__Description of the task__. Reproduce precisely the lines between the start of the data below and the line with "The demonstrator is", both included.

__Supplied material__.
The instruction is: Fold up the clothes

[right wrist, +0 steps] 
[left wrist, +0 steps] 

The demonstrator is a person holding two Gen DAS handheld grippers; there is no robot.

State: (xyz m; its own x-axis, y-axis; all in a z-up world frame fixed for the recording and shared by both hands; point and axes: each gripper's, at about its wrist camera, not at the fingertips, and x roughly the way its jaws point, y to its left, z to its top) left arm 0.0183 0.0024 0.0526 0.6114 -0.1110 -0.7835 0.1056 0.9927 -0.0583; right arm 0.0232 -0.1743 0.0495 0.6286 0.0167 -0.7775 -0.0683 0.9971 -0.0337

__Response to the exercise__.
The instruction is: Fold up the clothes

[right wrist, +0 steps] 
[left wrist, +0 steps] 

The demonstrator is a person holding two Gen DAS handheld grippers; there is no robot.

No more work is left in this exercise.